Adds a read-only lrc stats command that parses the LiveReview Pre-Commit Check:
trailer from git log and prints a per-repo summary (reviewed/vouched/skipped,
with average iterations & coverage). Supports --last N (days) and --json.

  • No network calls, no new dependencies (as the issue requested).
  • Trailer parsing is a pure function with table-driven unit tests.
  • Follows the existing command pattern (cmd/app.go + main.go).

I have read and accepted the Contributor License Agreement.

@shrsv

shrsv commented Jun 17, 2026

Copy link
Copy Markdown
Contributor

Hi @iconicvenom - I made a detailed response here, which I think you missed as I moved the issue to discussions (sorry my bad, I should have mentioned it in the issue thread as well).
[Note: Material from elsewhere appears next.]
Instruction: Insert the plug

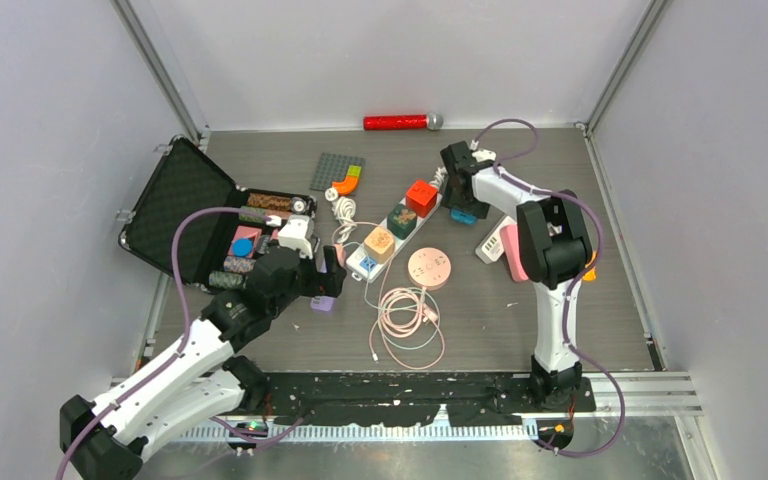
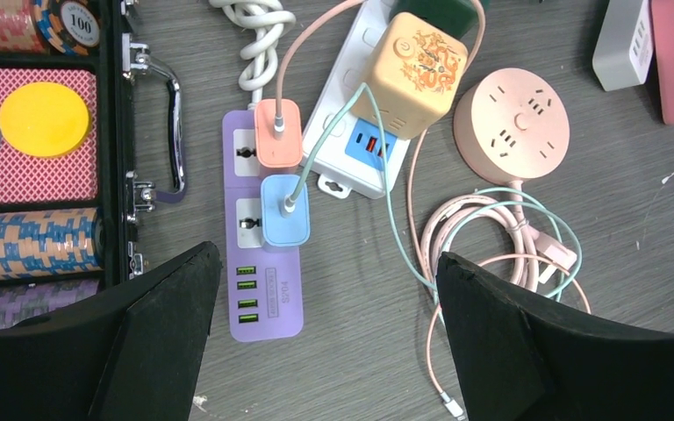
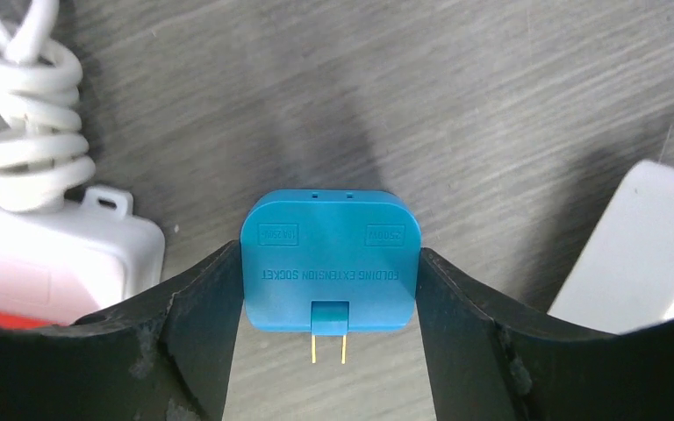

Please take a look at this comment and what you think: #127 (comment)

@iconicvenom

Copy link
Copy Markdown
Author

Converting this to a draft for now. 🙏 (btw it was my first pr took almost 3hr! 😭).

Shape I'm proposing: extract git log into review records {hash, author, date, branch, action, iter, coverage} → filter (author/date/main...feature/path) → aggregate → output
(table / --json / markdown for PR threads).

On the engine: the project already ships modernc.org/sqlite (pure Go, no CGO). I think we can get the same "query everything + aliases" by loading records into an in-memory SQLite table — without DuckDB's CGO/binary cost. Open to DuckDB if you prefer its analytics ergonomics.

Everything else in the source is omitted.